#### [EXERCISE DATA]
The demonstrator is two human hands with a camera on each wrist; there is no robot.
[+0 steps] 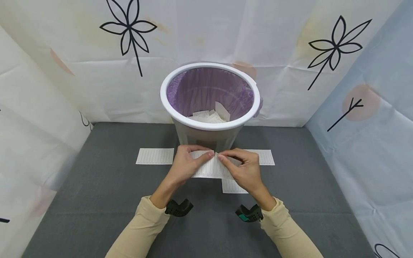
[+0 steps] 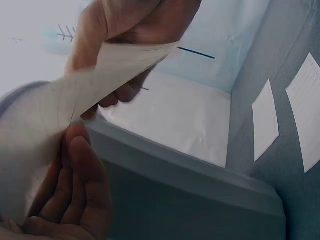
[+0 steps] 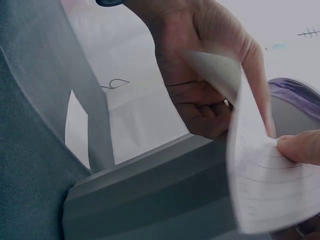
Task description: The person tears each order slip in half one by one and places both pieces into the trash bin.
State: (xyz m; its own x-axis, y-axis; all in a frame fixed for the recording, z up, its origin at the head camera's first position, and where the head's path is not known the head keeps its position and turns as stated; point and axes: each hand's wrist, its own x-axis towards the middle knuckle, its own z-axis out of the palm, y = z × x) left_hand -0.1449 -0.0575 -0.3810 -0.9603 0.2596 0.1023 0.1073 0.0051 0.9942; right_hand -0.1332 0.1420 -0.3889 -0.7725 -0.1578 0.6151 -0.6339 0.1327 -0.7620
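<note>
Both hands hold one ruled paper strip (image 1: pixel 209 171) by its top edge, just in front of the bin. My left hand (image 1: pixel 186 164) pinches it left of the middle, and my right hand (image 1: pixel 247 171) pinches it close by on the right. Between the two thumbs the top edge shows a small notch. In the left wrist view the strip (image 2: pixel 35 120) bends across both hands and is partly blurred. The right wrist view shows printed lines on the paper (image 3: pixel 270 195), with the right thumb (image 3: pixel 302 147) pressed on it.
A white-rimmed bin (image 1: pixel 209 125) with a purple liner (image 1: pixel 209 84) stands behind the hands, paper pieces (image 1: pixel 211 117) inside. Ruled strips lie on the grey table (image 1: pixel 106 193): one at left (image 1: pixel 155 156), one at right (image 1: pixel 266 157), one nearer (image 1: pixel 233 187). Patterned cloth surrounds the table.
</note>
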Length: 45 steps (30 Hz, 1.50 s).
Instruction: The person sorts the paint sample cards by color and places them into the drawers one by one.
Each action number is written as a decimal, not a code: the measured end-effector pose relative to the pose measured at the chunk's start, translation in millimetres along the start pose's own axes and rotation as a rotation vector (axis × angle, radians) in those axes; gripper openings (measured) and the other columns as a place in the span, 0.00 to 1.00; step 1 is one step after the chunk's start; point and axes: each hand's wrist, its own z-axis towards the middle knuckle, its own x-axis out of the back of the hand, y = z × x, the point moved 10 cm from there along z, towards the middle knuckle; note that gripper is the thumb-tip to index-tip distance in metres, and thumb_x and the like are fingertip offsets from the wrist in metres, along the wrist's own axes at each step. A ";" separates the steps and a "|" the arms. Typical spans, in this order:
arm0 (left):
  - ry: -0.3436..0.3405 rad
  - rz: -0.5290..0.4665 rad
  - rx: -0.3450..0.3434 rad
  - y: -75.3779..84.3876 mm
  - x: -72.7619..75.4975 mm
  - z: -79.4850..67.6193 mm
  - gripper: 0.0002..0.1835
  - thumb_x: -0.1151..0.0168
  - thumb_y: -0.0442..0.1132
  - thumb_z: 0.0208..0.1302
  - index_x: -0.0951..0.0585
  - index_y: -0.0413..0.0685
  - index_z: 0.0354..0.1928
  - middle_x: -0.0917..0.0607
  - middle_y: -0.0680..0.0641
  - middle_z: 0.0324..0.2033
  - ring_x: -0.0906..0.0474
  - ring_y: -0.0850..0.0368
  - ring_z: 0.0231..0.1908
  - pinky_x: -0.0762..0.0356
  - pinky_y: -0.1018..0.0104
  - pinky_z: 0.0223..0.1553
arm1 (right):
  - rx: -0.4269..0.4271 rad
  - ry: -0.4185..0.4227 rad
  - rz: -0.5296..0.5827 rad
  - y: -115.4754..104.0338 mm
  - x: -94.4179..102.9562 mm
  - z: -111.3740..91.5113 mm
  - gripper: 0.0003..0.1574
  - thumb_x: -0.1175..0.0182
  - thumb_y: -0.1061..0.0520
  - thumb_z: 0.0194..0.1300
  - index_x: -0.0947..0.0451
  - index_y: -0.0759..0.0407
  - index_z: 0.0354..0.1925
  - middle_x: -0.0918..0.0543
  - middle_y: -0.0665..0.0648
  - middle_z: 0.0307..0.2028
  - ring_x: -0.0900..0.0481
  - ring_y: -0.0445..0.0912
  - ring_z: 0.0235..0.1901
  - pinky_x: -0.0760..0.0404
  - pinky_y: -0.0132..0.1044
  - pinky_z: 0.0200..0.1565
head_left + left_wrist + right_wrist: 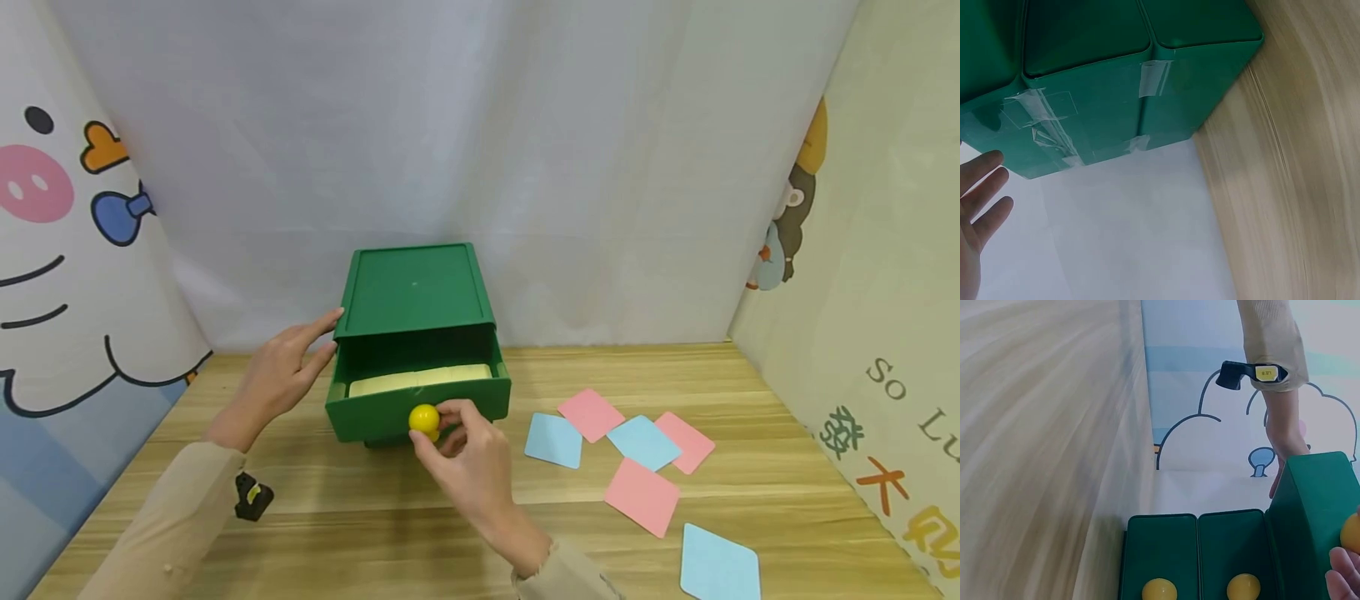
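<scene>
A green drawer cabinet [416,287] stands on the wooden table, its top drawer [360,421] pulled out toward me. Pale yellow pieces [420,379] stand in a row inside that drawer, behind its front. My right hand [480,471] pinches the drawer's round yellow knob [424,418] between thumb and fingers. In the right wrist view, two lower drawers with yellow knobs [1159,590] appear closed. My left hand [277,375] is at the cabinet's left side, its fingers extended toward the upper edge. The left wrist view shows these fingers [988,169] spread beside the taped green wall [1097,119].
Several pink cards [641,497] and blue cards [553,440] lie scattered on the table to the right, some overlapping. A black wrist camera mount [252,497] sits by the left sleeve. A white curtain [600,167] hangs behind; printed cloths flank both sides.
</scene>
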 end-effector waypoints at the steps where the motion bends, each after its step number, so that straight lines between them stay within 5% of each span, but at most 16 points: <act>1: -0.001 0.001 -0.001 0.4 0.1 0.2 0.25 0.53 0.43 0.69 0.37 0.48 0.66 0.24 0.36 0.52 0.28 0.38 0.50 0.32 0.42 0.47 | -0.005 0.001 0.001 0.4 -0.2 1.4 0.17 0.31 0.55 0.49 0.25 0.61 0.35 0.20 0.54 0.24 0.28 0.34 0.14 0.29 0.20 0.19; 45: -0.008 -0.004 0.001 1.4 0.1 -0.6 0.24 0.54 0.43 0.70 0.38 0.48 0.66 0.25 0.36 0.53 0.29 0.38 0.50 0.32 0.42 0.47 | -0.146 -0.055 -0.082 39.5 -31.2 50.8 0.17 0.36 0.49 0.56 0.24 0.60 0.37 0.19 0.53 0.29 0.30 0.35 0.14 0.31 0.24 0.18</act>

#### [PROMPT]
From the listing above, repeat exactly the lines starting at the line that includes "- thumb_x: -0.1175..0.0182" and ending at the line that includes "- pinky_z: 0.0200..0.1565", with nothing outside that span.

#### [SOLVED EXERCISE]
  - thumb_x: -0.1175..0.0182
  - thumb_y: -0.1061..0.0520
  - thumb_z: 0.0194..0.1300
  - index_x: -0.0947..0.0451
  - index_y: -0.0759..0.0407
  - index_z: 0.0354..0.1925
  - middle_x: -0.0918..0.0543
  - middle_y: -0.0665..0.0648
  - middle_z: 0.0307..0.2028
  - ring_x: -0.0900..0.0481
  - ring_y: -0.0445..0.0912
  - ring_z: 0.0235..0.1901
  - pinky_x: -0.0760..0.0404
  - pinky_y: -0.0132..0.1044
  - pinky_z: 0.0200..0.1565

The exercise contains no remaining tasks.